DECISION ON LIABILITY
15 In my opinion, it was open to the primary judge to find that, in all the circumstances, a speed of 50 kilometres per hour was excessive. In circumstances where the respondent crossed nearly two traffic lanes in view of the appellant, before being hit, and where the appellant caught sight of the respondent when he was still about 30 metres away, it was open to conclude that the speed of 50 kilometres per hour approaching a pedestrian crossing, albeit one controlled by traffic lights, was excessive. In my opinion also, another factor which could have been relied on was the appellant's evidence to the effect that he did not brake immediately when he first caught sight of the respondent, but waited an instant until he confirmed that this was a person crossing the road: one would expect that a driver travelling at 50 kilometres per hour in George Street would immediately brake if he or she caught sight of anything coming onto the road, without pausing to determine what it was coming onto the road. To put this another way, in my opinion it was open to take the view that, if a driver is travelling at 50 kilometres per hour in a busy city street where pedestrians might be expected to come onto the street, sometimes in disregard of the traffic rules, it is necessary to be extremely vigilant and to respond immediately and without hesitation to any indication that this might be happening. If one does not drive in this way, then one must drive at a lower speed.
16 However, in my opinion the apportionment was so unreasonable as to disclose error. It is true that a high standard is required of a person in control of a lethal object in a city street; but negligence was found against the appellant only because of what might be regarded as a small and momentary lapse from that high standard. On the other hand, the respondent moved quickly across the road, against the traffic lights, without looking for traffic, in circumstances where there were no other pedestrians on the crossing but were other pedestrians waiting at the kerb. In my opinion, his colour-blindness makes little difference: a colour-blind person must take account of this condition, particularly in situations where compliance with traffic lights is vital for the person's own safety and the safety of others. The respondent's responsibility for the accident was substantially greater than the appellant's.

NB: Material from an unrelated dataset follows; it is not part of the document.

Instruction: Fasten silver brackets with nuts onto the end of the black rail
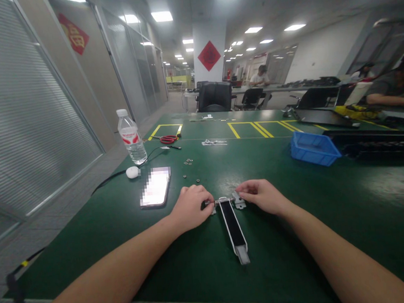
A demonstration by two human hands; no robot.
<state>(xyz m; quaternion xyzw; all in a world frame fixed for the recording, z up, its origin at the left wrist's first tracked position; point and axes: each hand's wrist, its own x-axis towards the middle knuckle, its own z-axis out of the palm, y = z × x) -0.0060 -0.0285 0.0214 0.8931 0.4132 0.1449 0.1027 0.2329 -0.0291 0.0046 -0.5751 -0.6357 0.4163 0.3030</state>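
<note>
In front of me on the green table lies a long narrow part (233,226) with a black face, a white frame and a grey metal tab at its near end. At its far end a short crosswise rod carries small metal brackets on both sides. My left hand (193,207) pinches the left bracket (213,211) at the rod's end, its fingers partly hiding it. With thumb and forefinger, my right hand (262,196) holds the upper edge of the right bracket (239,201). Several small nuts or washers (188,162) lie beyond my left hand.
Left of my hands are a lit phone (156,188), a white earbud case (132,172) and a water bottle (131,138). Red-handled scissors (169,139) and small metal parts (214,142) lie farther back. A blue bin (313,148) stands right; a person (394,85) sits beyond.
</note>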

17 This case is different from Podrebersek and Liftronic, which related to jury verdicts returned after adequate directions, whereas this is a judge's assessment unsupported by reasons. It is also different from the three Court of Appeal cases to which we were referred. In Ergul, where the pedestrian's responsibility was assessed at one-third, the pedestrian had almost completed crossing a road at walking pace, and other persons were also crossing. In Stocks, where the pedestrian's responsibility was assessed at 40 percent, the driver drove at 25-35 miles per hour in murky conditions in a kerbside lane alongside lines of cars stopped by traffic lights in the next two lanes, through which the pedestrian came "fighting the rain". In Tsuji, where the pedestrian's responsibility was assessed at 60 percent, the driver was travelling at 60 kilometres per hour in busy conditions and saw the pedestrian running towards the road but did not slow markedly.
18 Having regard to the degree of lapse from reasonable standards, and the degree of contribution to the accident, from both parties, an appropriate apportionment would be 25 percent for the appellant and 75 percent for the respondent.